Task instructions: Look through the entries for the string "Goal", and copy each line that holds it.
START Given data
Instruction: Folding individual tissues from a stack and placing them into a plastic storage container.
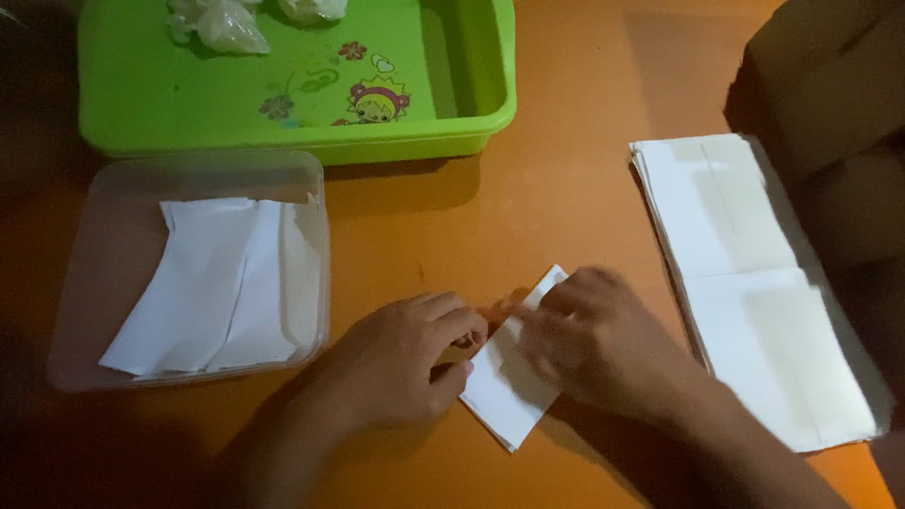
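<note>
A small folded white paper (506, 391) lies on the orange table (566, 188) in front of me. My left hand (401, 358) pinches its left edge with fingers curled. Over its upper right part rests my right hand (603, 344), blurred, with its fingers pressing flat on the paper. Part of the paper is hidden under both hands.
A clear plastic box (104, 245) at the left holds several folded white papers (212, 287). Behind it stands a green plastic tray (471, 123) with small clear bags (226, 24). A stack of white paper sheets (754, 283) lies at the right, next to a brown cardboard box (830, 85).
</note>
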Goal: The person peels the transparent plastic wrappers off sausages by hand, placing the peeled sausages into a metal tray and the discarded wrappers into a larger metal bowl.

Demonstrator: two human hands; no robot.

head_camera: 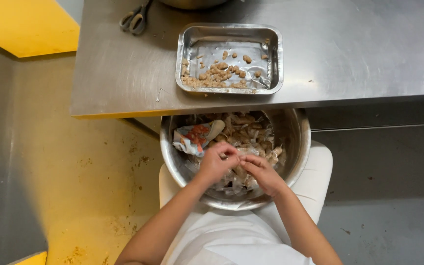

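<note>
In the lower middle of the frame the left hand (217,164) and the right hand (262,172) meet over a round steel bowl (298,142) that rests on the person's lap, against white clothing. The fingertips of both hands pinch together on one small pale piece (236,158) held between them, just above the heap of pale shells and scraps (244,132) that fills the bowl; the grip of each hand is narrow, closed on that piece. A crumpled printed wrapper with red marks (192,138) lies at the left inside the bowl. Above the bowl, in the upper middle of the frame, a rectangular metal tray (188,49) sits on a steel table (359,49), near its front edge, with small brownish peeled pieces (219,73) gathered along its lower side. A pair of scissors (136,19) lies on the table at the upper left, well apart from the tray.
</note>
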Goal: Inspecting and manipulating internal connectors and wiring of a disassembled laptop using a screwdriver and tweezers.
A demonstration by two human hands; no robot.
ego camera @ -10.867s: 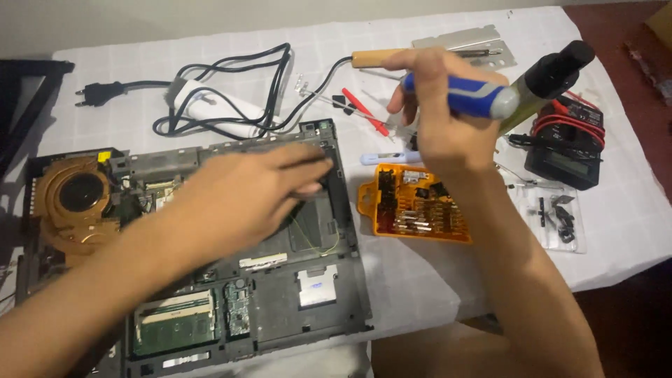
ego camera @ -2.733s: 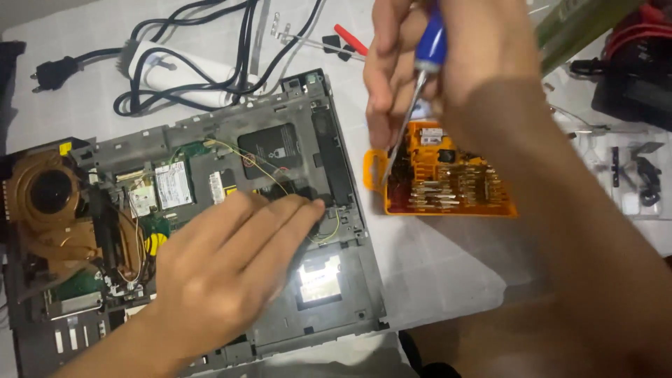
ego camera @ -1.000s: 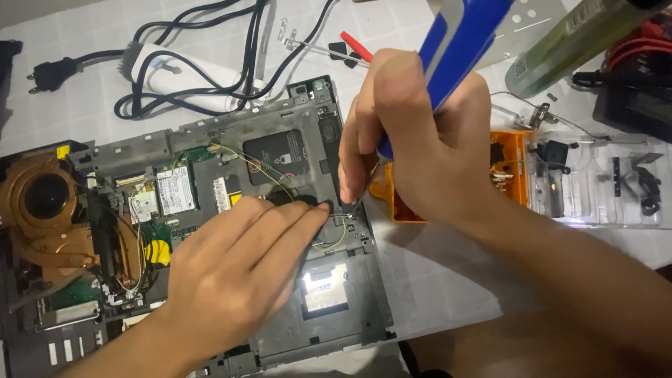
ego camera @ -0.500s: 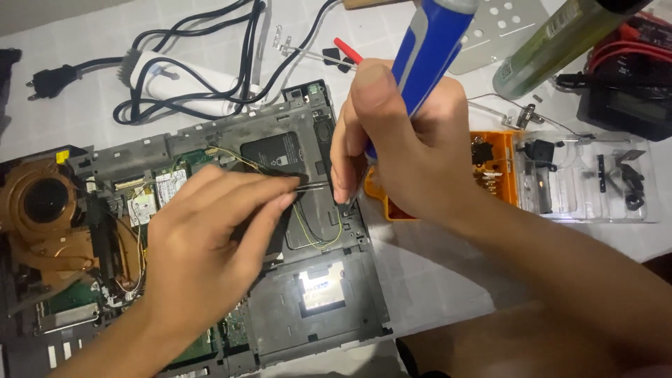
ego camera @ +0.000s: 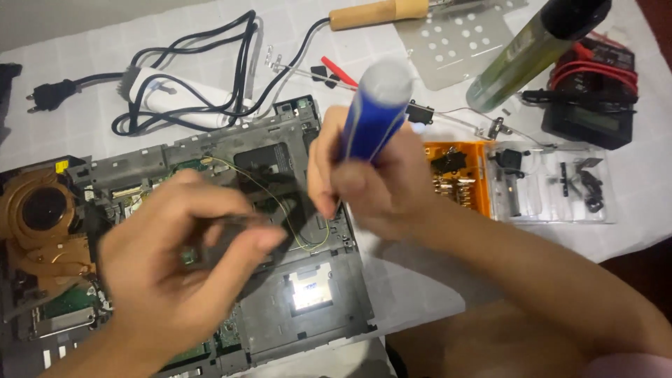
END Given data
Response to this exercise:
Goal: The person peels the transparent plastic wrappers off sausages by hand, placing the peeled sausages into a metal tray and the discarded wrappers into a larger metal bowl.
Goal: Inspecting and manipulating internal connectors and wiring of a disassembled laptop using a screwdriver and tweezers.

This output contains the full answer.